• _DATA RECORDS_:
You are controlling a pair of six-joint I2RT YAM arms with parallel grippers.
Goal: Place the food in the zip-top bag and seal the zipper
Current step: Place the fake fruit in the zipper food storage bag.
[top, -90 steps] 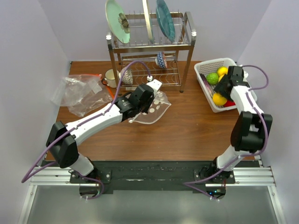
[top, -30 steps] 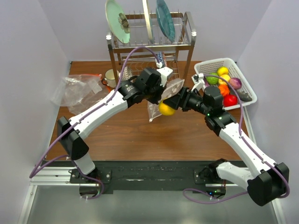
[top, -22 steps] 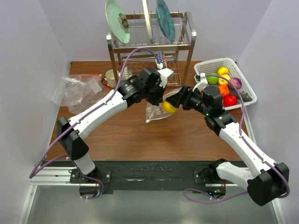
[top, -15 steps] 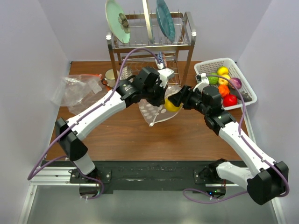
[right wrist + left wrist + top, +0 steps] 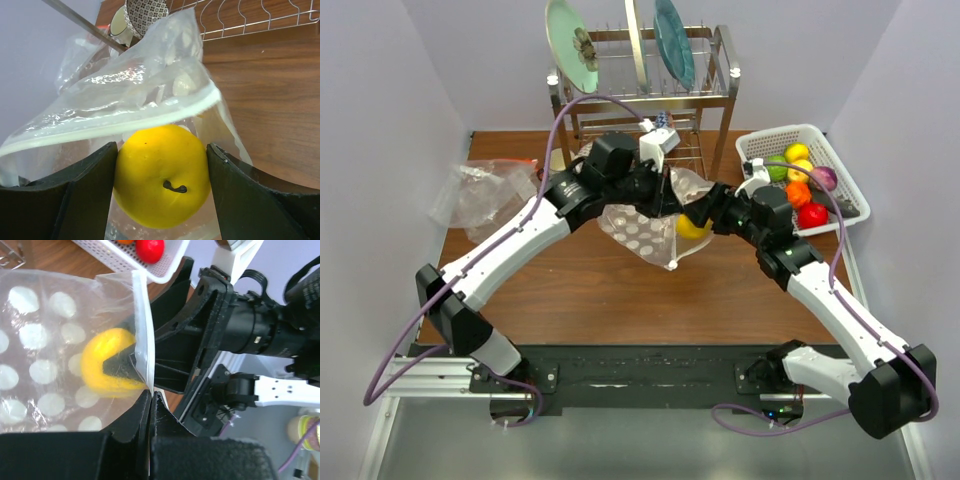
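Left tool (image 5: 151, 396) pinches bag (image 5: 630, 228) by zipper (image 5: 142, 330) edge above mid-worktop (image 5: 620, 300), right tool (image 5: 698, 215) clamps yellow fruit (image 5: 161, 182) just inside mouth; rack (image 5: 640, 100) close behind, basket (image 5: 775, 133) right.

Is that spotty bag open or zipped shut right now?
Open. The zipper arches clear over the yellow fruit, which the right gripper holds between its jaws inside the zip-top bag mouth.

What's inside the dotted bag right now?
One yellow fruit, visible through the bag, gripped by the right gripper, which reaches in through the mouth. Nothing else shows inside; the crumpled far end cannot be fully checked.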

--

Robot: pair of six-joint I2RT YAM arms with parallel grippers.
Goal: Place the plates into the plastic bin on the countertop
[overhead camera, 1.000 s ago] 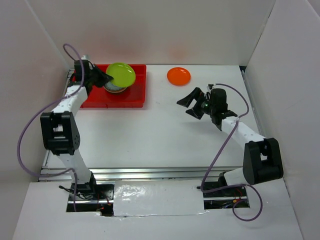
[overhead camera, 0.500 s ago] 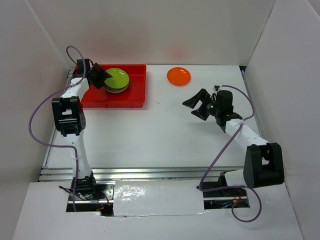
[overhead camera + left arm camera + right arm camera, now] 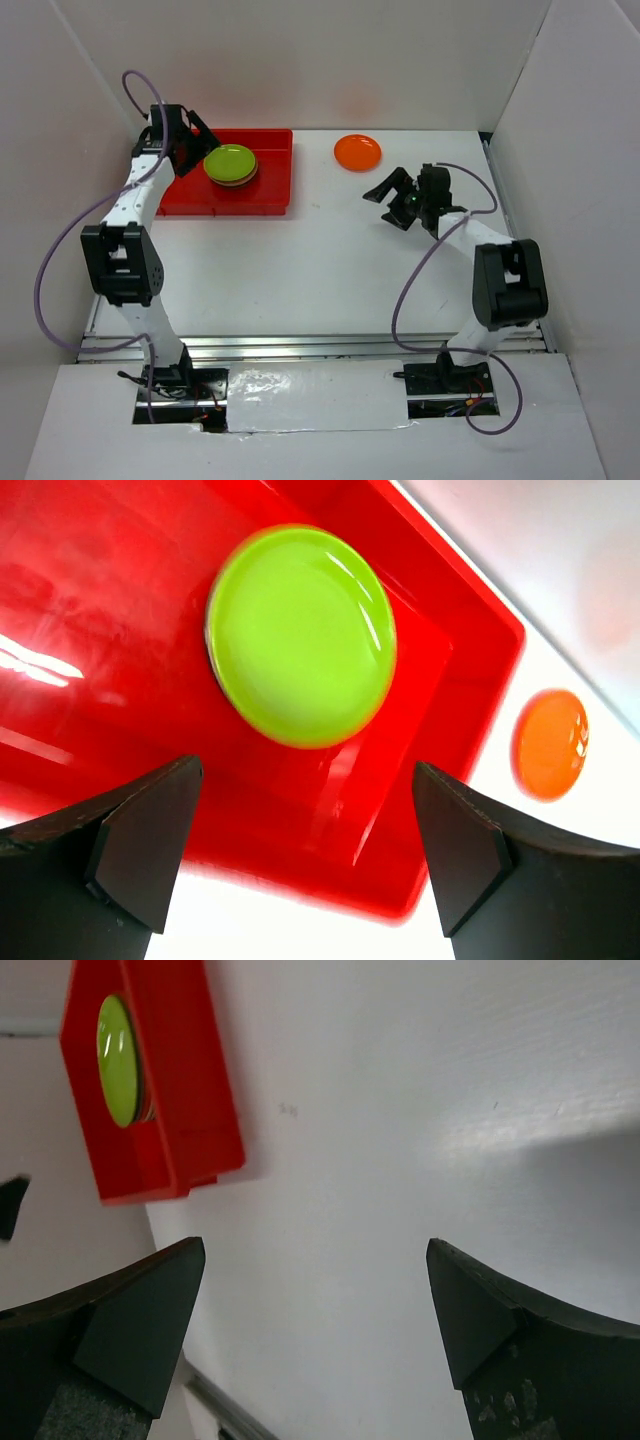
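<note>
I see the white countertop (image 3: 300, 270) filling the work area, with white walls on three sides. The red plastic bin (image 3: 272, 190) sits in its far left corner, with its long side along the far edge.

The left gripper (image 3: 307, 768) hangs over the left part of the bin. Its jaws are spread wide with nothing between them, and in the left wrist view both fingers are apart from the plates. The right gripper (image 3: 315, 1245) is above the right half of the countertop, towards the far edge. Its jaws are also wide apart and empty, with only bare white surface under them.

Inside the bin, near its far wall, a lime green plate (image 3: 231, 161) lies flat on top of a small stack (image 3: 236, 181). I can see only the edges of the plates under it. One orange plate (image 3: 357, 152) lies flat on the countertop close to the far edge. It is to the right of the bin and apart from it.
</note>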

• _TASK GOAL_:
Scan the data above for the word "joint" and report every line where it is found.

• _WRITTEN SOLUTION_:
You are controlling a pair of six-joint I2RT YAM arms with parallel grippers.
Robot: pair of six-joint I2RT YAM arms with parallel grippers.

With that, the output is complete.